The Standardization Process
I’ve been following NIST’s post-quantum competition since Round 1 in 2017. Watched SIKE get absolutely demolished by a single-core laptop attack in 2022. Saw Rainbow’s multivariate scheme collapse under the weight of its own key sizes. And now, finally, we have actual standards to implement.
But here’s the thing—most coverage of FIPS 203/204/205 is either “quantum computers will break everything” panic or vendor press releases. Neither helps you understand what’s actually happening mathematically, why these specific constructions survived years of cryptanalysis, or how to implement them without introducing side-channel vulnerabilities that make the whole exercise pointless.
So let’s fix that.
The Mathematical Foundations You Actually Need
All three lattice-based standards (ML-KEM and ML-DSA) rely on variants of the same underlying hard problem: Learning With Errors. The hash-based SLH-DSA is different—I’ll get to that. But first, LWE.

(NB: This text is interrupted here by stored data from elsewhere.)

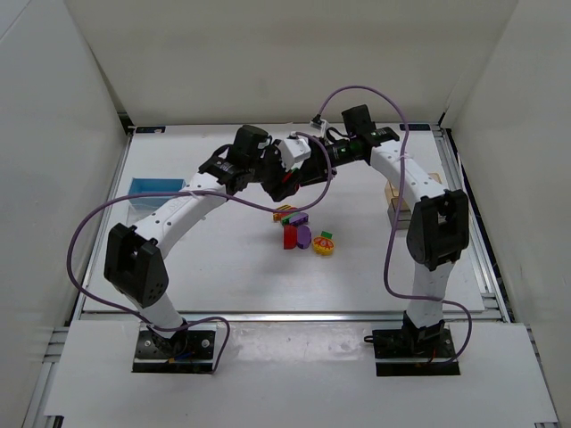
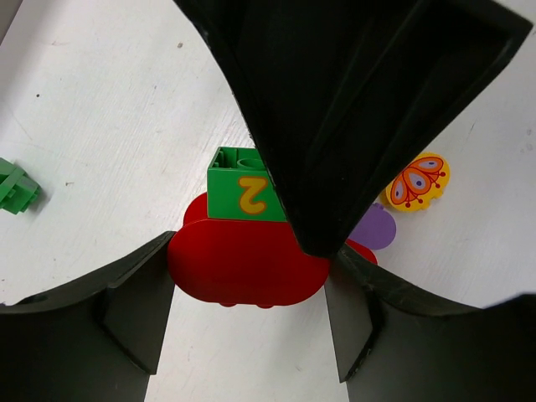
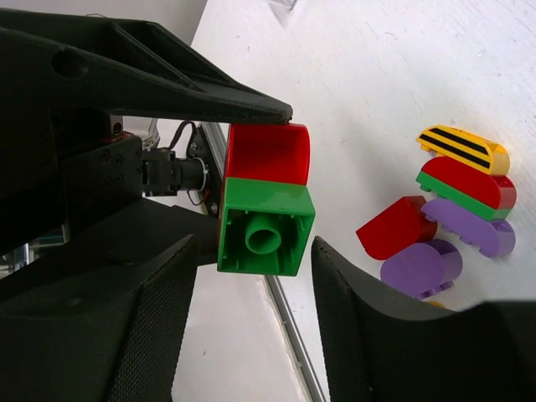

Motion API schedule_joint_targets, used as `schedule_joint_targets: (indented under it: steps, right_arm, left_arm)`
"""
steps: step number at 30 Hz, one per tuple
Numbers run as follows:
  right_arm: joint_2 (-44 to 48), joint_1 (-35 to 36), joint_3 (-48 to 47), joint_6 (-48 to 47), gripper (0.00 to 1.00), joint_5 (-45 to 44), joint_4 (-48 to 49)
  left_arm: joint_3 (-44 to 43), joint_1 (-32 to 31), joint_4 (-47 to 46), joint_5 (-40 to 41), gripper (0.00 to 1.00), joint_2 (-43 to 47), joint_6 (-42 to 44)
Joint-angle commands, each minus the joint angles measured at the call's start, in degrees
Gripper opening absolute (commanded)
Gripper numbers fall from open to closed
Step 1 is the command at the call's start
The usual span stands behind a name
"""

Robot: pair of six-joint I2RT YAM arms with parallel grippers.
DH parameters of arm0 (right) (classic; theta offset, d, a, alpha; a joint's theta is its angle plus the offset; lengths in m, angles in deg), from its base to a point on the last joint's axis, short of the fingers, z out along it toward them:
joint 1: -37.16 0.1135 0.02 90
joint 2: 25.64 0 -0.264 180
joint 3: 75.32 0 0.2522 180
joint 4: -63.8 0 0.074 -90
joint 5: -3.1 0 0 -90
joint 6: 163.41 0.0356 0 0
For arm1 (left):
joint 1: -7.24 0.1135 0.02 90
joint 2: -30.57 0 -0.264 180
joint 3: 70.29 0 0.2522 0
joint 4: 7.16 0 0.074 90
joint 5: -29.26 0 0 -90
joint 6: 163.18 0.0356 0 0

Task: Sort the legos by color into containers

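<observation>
The left gripper is clamped on a rounded red block, one finger pressed against each side, and holds it above the table. A green block printed with a yellow 2 is stuck onto the red one. The right gripper has a finger on either side of that green block (its wrist view looks straight at the block's hollow underside). Whether the fingers press on it cannot be told. In the top view the two grippers meet near the table's middle. At 6 o'clock from them the loose legos lie in a close cluster: red, purple, a yellow striped one and a yellow butterfly disc. The blue container sits at 9 o'clock, near the left edge. A tan container sits at 3 o'clock, partly behind the right arm.
</observation>
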Motion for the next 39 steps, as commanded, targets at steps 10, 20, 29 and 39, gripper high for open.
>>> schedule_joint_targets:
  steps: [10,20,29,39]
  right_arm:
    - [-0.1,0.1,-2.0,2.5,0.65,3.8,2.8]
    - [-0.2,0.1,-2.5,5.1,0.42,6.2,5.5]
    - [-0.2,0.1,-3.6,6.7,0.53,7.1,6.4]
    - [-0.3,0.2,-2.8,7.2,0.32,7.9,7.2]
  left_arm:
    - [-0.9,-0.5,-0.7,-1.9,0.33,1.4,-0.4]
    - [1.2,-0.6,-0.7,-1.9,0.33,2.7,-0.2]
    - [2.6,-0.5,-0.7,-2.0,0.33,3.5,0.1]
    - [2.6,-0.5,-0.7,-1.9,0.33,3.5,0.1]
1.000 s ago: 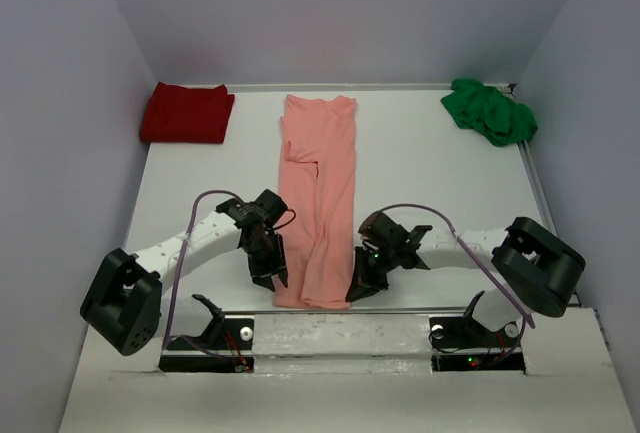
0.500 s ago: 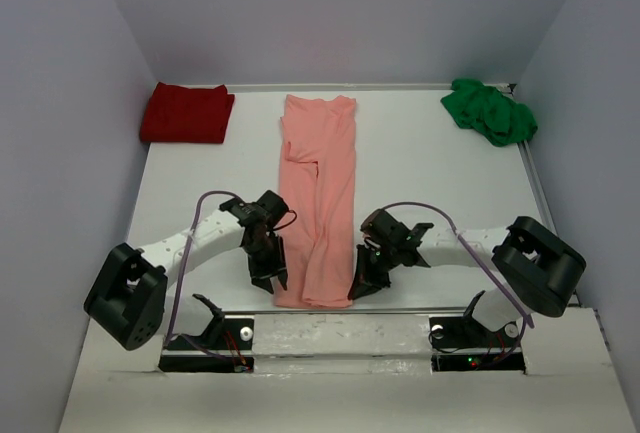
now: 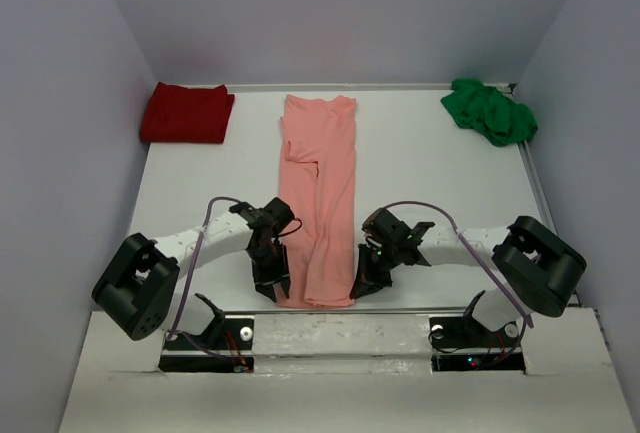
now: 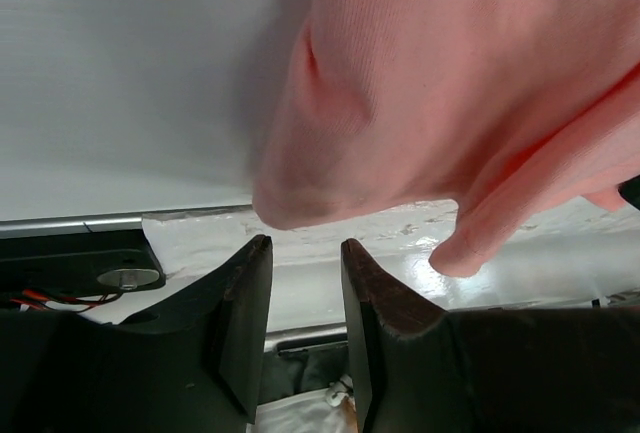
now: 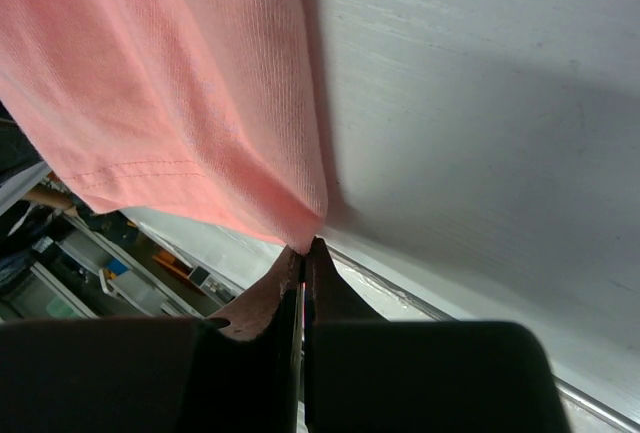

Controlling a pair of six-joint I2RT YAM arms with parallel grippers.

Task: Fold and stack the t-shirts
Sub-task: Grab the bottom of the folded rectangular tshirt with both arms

Learning With Errors: Why Lattices?
The basic LWE problem looks deceptively simple. You have a secret vector s in Z_q^n. An adversary sees pairs (a_i, b_i) where:
1
b_i = ⟨a_i, s⟩ + e_i (mod q)
The a_i vectors are uniformly random. The e_i terms are “errors”—small values sampled from some distribution (typically discrete Gaussian or centered binomial). The adversary’s job: recover s.
Without the error terms, this is trivial linear algebra. Gaussian elimination solves it in polynomial time. The errors are what make it hard. And “hard” here means reducible to worst-case lattice problems that have resisted algorithmic improvement for decades, including from quantum algorithms.
The reduction goes through the Shortest Vector Problem (SVP). Regev’s 2005 proof showed that if you can solve average-case LWE, you can solve worst-case SVP in any lattice. Grover’s algorithm gives quantum computers a quadratic speedup on unstructured search, but lattice problems don’t have that structure. The best known quantum algorithms for SVP are only marginally better than classical ones.
This is why lattice cryptography survived NIST’s gauntlet while RSA and ECC won’t survive actual quantum computers.
Module-LWE: The Practical Variant
Raw LWE has a problem: key sizes. For 128-bit security, you’d need matrices with thousands of entries. ML-KEM and ML-DSA use Module-LWE instead, which structures the problem over polynomial rings.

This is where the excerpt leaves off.